* [Exercise requirements]: Word for word, restate the lines of the listing below from the line with "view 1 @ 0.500" through the line with "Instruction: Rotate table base", and do not include the pictures.

(Listed entries Opens)

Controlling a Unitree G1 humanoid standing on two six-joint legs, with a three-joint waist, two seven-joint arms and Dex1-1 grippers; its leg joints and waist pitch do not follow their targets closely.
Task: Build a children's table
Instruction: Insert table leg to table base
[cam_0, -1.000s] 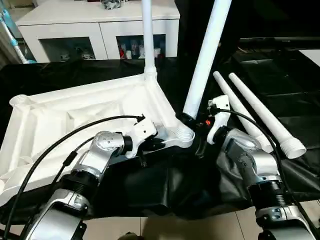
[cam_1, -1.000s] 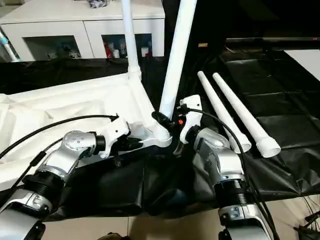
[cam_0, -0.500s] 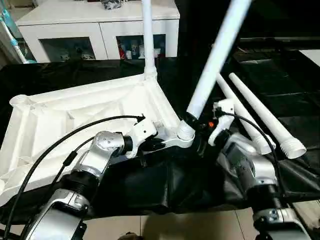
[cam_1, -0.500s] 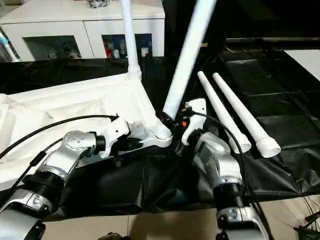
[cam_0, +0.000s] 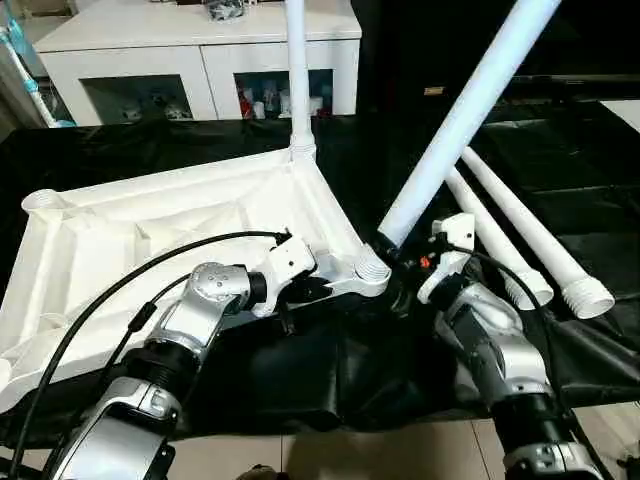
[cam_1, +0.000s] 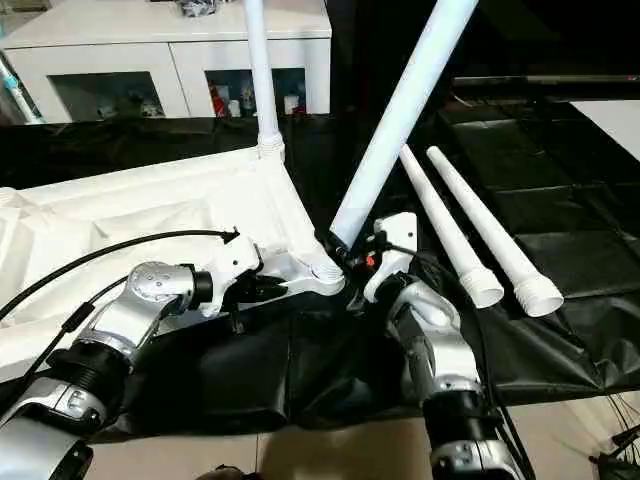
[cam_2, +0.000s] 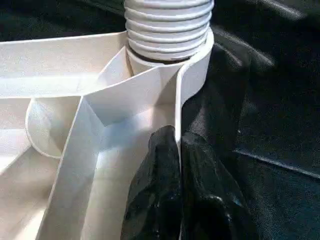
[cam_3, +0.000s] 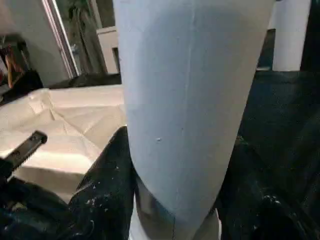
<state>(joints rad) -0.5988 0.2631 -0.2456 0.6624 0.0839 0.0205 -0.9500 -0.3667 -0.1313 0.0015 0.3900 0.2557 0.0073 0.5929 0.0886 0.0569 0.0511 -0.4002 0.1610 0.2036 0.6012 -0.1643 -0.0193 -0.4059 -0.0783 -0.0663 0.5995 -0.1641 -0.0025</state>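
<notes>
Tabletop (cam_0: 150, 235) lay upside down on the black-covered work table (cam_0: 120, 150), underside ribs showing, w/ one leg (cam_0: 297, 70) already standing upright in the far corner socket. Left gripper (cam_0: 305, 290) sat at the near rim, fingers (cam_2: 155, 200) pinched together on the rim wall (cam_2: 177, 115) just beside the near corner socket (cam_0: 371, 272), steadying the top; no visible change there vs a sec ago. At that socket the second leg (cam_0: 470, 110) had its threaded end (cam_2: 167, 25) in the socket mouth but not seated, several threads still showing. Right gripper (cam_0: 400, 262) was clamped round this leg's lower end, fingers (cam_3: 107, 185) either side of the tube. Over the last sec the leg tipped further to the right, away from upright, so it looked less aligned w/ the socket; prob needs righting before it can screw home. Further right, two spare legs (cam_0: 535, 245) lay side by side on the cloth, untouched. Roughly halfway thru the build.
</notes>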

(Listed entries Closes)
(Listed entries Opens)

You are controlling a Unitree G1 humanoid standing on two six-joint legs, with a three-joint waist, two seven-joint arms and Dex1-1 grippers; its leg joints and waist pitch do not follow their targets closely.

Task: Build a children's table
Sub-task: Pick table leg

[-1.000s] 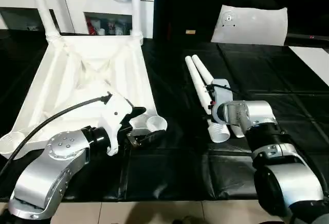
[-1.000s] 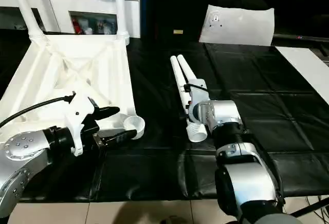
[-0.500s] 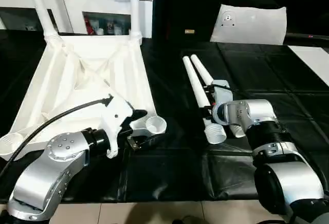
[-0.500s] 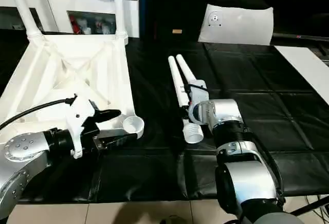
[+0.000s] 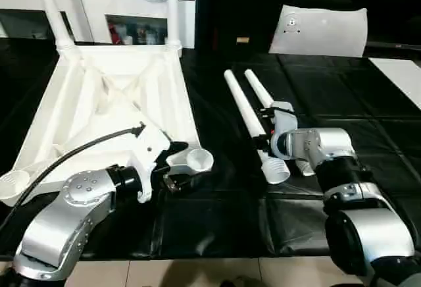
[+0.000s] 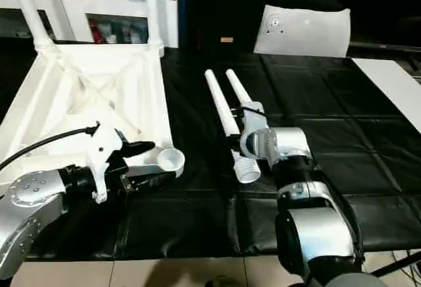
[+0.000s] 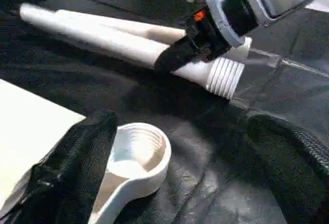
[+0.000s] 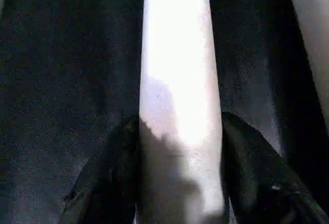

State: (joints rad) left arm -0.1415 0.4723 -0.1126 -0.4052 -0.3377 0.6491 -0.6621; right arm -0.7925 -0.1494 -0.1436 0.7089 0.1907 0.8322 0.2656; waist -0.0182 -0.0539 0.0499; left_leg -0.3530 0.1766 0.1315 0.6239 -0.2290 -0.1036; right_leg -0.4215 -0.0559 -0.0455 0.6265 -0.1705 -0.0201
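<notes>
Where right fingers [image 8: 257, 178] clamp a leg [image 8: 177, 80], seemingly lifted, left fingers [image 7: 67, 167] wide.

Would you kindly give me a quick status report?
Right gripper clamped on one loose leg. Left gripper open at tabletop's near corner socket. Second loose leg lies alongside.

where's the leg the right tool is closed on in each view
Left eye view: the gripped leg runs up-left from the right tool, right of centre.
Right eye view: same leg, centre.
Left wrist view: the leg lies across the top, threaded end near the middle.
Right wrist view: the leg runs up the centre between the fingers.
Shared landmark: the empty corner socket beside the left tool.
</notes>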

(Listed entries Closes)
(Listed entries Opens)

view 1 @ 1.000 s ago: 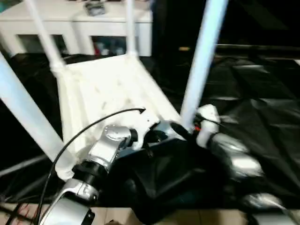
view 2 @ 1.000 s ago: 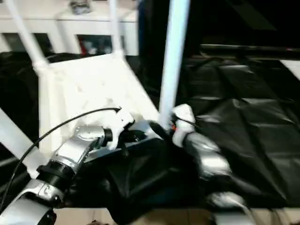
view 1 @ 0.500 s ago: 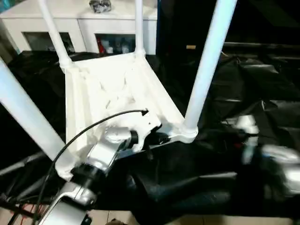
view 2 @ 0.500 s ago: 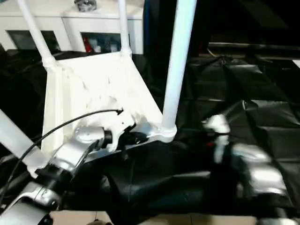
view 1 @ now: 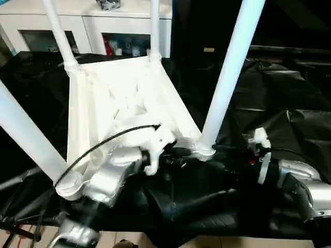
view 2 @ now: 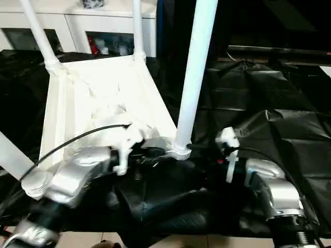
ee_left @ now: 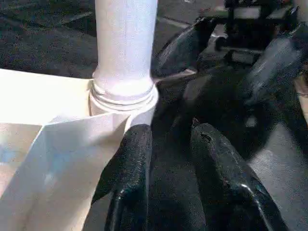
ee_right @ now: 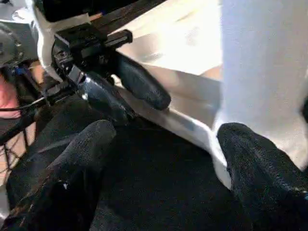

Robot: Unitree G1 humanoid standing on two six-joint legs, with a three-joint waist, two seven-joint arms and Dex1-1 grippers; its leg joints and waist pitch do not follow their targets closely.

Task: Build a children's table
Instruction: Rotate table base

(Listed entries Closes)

* [Finished task]:
view 1 @ 0.500 s ago: 
view 2 @ 0.500 s ago: 
view 1 @ now: 
view 2 @ now: 
ee_left @ now: 
ee_right @ now: 

Robot: Unitree G1 humanoid standing on two six-joint legs, with a three-joint waist, two seven-joint arms and Dex1-1 grippers; its leg joints and waist pitch do not follow their targets closely.

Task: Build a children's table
Instruction: Rotate table base

That completes the answer to the exercise.